* _What is required_:
Restate word for word the lines of the material below, from the line with "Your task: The" to the line with "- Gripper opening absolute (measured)", both lines included, and no others.

* _Record excerpts_:

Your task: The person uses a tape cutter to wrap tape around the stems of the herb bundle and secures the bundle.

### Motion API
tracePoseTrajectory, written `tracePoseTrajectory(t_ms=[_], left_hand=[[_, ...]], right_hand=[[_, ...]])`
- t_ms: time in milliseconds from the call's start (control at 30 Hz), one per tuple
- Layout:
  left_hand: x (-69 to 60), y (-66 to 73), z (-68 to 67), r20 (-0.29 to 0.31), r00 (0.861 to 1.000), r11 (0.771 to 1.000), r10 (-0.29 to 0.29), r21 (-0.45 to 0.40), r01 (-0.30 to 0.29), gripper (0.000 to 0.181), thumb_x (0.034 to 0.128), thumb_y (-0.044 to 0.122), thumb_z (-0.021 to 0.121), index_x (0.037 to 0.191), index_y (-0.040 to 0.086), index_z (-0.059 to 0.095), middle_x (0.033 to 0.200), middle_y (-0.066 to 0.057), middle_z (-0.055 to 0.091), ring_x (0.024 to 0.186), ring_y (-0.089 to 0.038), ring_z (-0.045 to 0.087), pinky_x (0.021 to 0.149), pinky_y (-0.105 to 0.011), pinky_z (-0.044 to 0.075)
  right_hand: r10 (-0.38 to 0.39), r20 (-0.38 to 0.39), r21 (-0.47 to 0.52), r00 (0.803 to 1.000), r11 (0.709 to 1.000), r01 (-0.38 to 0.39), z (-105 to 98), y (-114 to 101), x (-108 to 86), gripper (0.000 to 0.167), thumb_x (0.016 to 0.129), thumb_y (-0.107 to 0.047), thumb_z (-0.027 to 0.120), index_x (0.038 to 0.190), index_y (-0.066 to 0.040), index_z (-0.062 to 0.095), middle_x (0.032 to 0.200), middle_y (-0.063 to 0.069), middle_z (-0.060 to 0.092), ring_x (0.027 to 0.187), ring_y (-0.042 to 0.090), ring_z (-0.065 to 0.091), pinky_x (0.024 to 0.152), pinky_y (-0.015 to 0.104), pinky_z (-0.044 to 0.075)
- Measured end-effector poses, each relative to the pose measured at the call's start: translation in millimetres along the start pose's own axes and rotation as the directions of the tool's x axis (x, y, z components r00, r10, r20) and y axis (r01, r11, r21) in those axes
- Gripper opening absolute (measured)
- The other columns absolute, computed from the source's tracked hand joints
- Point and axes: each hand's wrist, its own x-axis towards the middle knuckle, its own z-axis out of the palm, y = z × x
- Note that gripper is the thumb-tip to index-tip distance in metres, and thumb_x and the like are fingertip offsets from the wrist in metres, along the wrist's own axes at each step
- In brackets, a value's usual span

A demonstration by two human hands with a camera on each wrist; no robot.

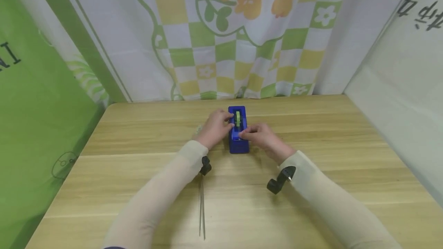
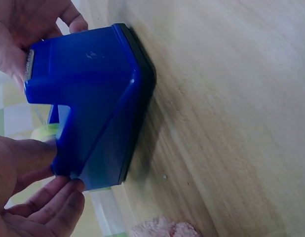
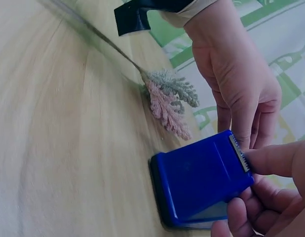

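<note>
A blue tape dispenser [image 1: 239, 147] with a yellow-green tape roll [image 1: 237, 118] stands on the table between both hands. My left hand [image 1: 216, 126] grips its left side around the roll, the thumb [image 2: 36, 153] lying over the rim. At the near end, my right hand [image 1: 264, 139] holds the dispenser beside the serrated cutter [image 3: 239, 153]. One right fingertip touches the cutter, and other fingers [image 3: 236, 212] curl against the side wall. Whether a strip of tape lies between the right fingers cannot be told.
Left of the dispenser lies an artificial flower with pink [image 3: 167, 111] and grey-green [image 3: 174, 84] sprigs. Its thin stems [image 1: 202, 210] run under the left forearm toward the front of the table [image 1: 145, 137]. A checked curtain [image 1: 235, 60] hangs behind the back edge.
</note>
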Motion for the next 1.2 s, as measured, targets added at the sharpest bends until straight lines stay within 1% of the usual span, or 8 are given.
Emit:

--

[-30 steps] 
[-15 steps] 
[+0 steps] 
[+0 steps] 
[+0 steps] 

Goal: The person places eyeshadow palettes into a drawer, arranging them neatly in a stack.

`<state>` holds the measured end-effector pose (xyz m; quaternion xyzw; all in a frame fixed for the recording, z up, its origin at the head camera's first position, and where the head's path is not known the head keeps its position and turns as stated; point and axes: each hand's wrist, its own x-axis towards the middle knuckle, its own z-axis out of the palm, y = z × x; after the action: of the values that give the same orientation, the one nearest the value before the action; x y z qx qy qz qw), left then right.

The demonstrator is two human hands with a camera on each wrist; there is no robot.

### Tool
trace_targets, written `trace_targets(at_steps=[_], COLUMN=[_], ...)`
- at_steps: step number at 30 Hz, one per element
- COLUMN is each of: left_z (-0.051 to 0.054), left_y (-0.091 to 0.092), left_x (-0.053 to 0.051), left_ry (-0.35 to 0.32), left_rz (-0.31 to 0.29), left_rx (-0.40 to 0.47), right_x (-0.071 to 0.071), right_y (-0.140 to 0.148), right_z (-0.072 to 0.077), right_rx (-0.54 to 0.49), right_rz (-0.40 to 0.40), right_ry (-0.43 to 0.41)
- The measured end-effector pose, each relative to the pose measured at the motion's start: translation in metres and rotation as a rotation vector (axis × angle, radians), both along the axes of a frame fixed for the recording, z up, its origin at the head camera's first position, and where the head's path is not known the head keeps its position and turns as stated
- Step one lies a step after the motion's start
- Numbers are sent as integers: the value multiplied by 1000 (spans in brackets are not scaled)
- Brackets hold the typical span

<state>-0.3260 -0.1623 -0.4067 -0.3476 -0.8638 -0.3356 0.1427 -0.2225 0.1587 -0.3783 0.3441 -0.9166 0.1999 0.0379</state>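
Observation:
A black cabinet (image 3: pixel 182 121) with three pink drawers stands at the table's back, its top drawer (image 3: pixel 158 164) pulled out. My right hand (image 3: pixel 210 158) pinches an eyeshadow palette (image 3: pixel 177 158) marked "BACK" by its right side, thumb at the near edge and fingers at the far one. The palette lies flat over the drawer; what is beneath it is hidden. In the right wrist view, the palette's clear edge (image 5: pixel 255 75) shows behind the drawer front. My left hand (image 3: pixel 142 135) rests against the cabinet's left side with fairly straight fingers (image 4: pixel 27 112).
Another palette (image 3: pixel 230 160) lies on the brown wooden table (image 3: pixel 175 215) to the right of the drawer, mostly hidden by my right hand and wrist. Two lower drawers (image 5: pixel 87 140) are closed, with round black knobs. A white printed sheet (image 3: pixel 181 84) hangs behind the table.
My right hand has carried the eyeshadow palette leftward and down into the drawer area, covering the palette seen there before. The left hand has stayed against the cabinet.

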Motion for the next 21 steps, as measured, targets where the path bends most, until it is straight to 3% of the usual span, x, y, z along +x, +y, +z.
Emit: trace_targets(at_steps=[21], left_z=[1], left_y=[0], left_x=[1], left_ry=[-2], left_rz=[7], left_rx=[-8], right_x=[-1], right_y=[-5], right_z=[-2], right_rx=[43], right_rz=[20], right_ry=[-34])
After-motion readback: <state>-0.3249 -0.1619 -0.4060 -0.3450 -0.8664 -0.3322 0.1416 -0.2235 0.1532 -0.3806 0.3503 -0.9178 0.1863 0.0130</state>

* _Response_:
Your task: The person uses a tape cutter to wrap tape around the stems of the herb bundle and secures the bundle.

### Motion API
tracePoseTrajectory, written `tracePoseTrajectory(t_ms=[_], left_hand=[[_, ...]], right_hand=[[_, ...]])`
- t_ms: time in milliseconds from the call's start (control at 30 Hz), one per tuple
- Layout:
  left_hand: x (-69 to 60), y (-66 to 73), z (-68 to 67), r20 (-0.29 to 0.31), r00 (0.861 to 1.000), r11 (0.771 to 1.000), r10 (-0.29 to 0.29), r21 (-0.45 to 0.40), r01 (-0.30 to 0.29), gripper (0.000 to 0.181), thumb_x (0.034 to 0.128), thumb_y (-0.044 to 0.122), thumb_z (-0.021 to 0.121), index_x (0.037 to 0.191), index_y (-0.040 to 0.086), index_z (-0.059 to 0.095), middle_x (0.033 to 0.200), middle_y (-0.066 to 0.057), middle_z (-0.055 to 0.091), ring_x (0.024 to 0.186), ring_y (-0.089 to 0.038), ring_z (-0.045 to 0.087), pinky_x (0.021 to 0.149), pinky_y (-0.105 to 0.011), pinky_z (-0.044 to 0.075)
  right_hand: r10 (-0.38 to 0.39), r20 (-0.38 to 0.39), r21 (-0.47 to 0.52), r00 (0.803 to 1.000), r11 (0.709 to 1.000), r01 (-0.38 to 0.39), z (-105 to 98), y (-114 to 101), x (-108 to 86), gripper (0.000 to 0.167), thumb_x (0.016 to 0.129), thumb_y (-0.107 to 0.047), thumb_z (-0.027 to 0.120), index_x (0.038 to 0.190), index_y (-0.066 to 0.040), index_z (-0.062 to 0.095), middle_x (0.032 to 0.200), middle_y (-0.063 to 0.069), middle_z (-0.060 to 0.092), ring_x (0.027 to 0.187), ring_y (-0.042 to 0.090), ring_z (-0.065 to 0.091), pinky_x (0.024 to 0.152), pinky_y (-0.015 to 0.104), pinky_z (-0.044 to 0.075)
- Measured end-effector poses, each relative to the pose measured at the call's start: translation in millimetres along the start pose's own axes and rotation as the directions of the tool's x axis (x, y, z components r00, r10, r20) and y axis (r01, r11, r21) in those axes
- Gripper opening absolute (measured)

Further output is not needed for this exercise.